Say that Alice, at some point in the past, sent an email message,
signed in her own key, to such an organization's key server, saying in
effect "this is alice at example.org's key".

At intervals, the trustworthy organization (and others like it) can
send out email messages to Alice, encrypted in said key, saying "Hi
there! Please reply with a message containing this magic cookie,
encrypted in our key, signed in yours."

If a third party needing the key for alice at example.org queries the
vaguely trusted server, it will then give them information like "For
the past six years, we've been sending alice at example.org emails every
couple of weeks asking her to reply to demonstrate she controls a
particular public key, and she always has -- new keys have always been
signed in the old one, too.

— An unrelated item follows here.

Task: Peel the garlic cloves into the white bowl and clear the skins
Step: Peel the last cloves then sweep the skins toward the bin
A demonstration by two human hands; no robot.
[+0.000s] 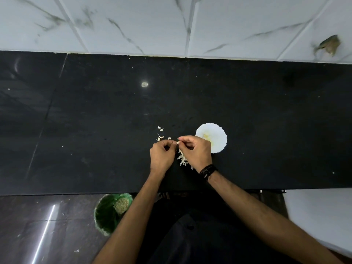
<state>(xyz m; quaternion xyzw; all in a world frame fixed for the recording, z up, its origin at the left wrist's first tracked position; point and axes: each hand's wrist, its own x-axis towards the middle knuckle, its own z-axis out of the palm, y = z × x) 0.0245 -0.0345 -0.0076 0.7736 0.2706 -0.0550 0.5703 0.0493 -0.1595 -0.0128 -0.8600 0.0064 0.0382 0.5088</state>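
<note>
Dim, lamp glare on countertop (144, 84), curved edges

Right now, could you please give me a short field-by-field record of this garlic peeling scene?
surface: black countertop
left hand: fingers curled, pinching a garlic clove
right hand: pinching the same clove from the other side
white bowl: scalloped rim, beside the right hand, partly hidden by it
unpeeled cloves: a few loose on the counter beyond the left hand
skins: small pile between the hands
green bin: on the floor below the counter edge
</note>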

Here's a log, including various sorts of
widely witnessed events and hash chains so that if we were lying about
this we had to be planning to lie about it for a very long time."

Now of course, in the real world, who wants to go through the effort
of hand replying to query messages to establish a key over time?
Instead, Alice has some actually trusted software running on her
computer at home.

She can either leave it to automatically do IMAP queries against her
mailbox (which could even be GMail or what have you) and reply on her
behalf, or it could ask her to unlock her key while she's at home in
the morning having her coffee. However, I think the former is actually
preferable. We'd rather have an imperfect system that is effortless to
use but can be bypassed by physically breaking in to someone's home.
(After all if you did that you probably can bug Alice's hardware
anyway.)

Alice probably also needs to make sure someone isn't spoofing her
replies by accessing her IMAP box and replying for her (using a key
known to the attacker but presumably not to Alice) and then deleting
the query, but the mere absence of periodic pings from the trusted
party may be enough to create suspicion, as might doing one's own
queries against the trusted parties and noticing that the key isn't
your own.

Presumably, of course, there should be a bunch of such servers out
there -- not so many that the traffic becomes overwhelming, but not so
few that it is particularly feasible to take the system off the
air. (One can speculate about distributed versions of such systems as
well -- that's not today's topic.)

So, this system has a bunch of advantages:

1) It doesn't require that someone associated with administrators of
the domain name you're using for email has to cooperate with deploying
your key distribution solution. Alice doesn't need her managers to agree
to let her use the system -- her organization doesn't even need to
know she's turned it on. Yet, it also doesn't allow just anyone to
claim to be alice at example.org -- to put in a key, you have to show you
can receive and reply to emails sent to the mailbox.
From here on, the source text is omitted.